At the moment, four hospital regions in Louisiana - South Central Louisiana, Acadiana, Southwest Louisiana, and Central Louisiana - have just a handful of available ICU beds each. In eight out of nine regions, hospital beds are at least 70% full. And in South Central Louisiana, where hospitals have reached 83% capacity, just 100 hospital beds are currently available.

"This is not something that's happened before," Louisiana's state health officer, Dr. Joe Kanter, said in the Friday briefing. "We've never been to a place where not one hospital, but almost every hospital in the state, is at a point where they simply can't meet the demand that comes in."

He added that 58 hospitals have reached out to the state asking for additional doctors and nurses.

O'Neal said ambulances are also facing abnormally long wait times outside her hospital in Baton Rouge, which can further jeopardize a patient's health.

"Usually an ambulance comes in, drops off, and leaves and you would never stack up more than two or three," she said. "But now it's not uncommon to see five to seven out there waiting."


The state is still trying to avoid a lockdown

Debbie Bonnett (left) administers a COVID-19 vaccine at a pop-up clinic at the Maple Leaf Bar in New Orleans on August 14, 2021. Mario Tama/Getty Images

Gov. Edwards temporarily reinstated Louisiana's indoor mask mandate on August 4, as COVID-19 hospitalizations hit record highs. But the mandate is set to end in early September, and Louisiana hasn't put any capacity caps on businesses or gatherings. Louisiana's school districts all resumed in-person leaning for the new school year.

Rather than implement any new policies or mandates, the state has focused on boosting vaccination rates.
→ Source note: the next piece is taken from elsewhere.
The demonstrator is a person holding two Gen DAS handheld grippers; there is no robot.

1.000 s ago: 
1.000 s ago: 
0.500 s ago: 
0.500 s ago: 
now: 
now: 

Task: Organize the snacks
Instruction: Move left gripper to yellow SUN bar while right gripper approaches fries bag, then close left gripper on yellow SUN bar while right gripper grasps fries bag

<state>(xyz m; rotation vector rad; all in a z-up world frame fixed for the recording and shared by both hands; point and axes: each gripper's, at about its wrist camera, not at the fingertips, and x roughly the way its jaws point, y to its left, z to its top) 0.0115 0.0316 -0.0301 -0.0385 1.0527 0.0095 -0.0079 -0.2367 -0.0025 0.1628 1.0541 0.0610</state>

Louisiana has seen a three-fold increase in its vaccination rate over the last month. The state is now administering 18,600 daily doses, on average - up from 6,100 daily doses in mid-July. But 67% of people ages 18 to 29 in Louisiana have yet to receive their first shot. So Edwards announced Monday that Louisiana will give $100 debit cards to the first 75,000 college students who get vaccinated.

Healthcare workers are also pleading with residents to get vaccinated.

"The majority of COVID patients that we've seen who are unvaccinated have regret," O'Neal said. "There's so much misinformation and they're sort of surprised that they're in this situation because the reason that they didn't get vaccinated, for the most part, was because they thought they would be OK."